- _Problem statement_:
Scan the listing beneath this sentence. Report each line with the word "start".

- _Data section_:
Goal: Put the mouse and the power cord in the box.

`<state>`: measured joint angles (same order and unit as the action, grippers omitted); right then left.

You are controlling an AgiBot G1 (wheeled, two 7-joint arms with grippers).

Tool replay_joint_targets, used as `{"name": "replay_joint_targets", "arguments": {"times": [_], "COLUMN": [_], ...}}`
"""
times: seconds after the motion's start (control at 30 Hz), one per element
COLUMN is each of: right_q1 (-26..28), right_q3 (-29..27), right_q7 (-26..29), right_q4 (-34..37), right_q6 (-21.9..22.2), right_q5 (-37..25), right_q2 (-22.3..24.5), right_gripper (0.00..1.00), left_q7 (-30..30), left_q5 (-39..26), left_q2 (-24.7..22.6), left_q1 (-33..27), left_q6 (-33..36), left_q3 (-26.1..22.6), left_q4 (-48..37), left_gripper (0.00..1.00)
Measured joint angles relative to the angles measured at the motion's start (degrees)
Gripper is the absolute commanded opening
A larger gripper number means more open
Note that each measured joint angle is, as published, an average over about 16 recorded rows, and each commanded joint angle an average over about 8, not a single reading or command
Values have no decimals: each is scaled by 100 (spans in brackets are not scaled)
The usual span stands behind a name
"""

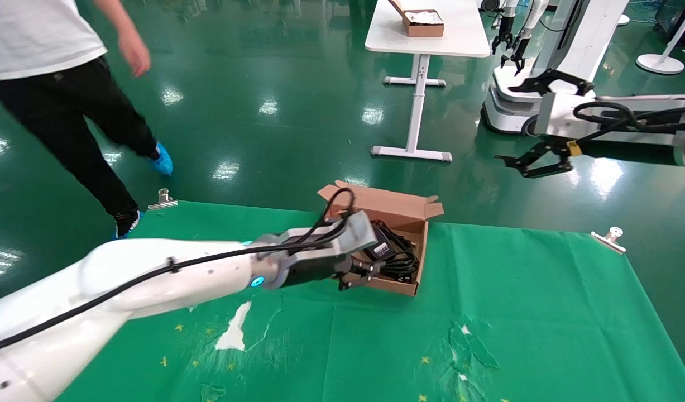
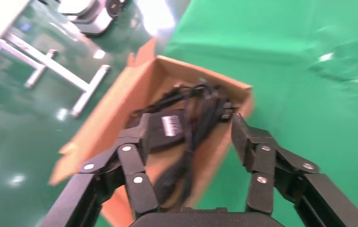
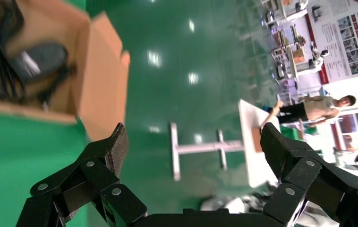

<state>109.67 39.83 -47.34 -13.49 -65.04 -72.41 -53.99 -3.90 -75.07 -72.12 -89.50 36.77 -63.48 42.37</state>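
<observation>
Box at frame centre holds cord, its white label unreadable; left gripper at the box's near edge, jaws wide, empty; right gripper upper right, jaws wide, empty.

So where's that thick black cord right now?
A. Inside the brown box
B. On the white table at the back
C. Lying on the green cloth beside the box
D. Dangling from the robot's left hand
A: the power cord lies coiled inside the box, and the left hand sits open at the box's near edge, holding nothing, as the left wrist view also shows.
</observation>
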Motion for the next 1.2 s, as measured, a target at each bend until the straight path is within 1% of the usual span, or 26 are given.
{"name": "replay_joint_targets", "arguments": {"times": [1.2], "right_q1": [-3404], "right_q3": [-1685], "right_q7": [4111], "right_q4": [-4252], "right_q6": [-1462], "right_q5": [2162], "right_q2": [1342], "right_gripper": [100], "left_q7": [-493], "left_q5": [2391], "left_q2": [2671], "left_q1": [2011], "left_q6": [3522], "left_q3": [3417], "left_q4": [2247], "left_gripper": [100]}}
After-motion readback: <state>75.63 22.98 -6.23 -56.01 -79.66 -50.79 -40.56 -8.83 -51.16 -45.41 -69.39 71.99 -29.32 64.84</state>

- _Output for this exercise_:
times: seconds after the motion's start (control at 30 Hz), one per element
Measured joint angles relative to the angles measured at the motion's start (degrees)

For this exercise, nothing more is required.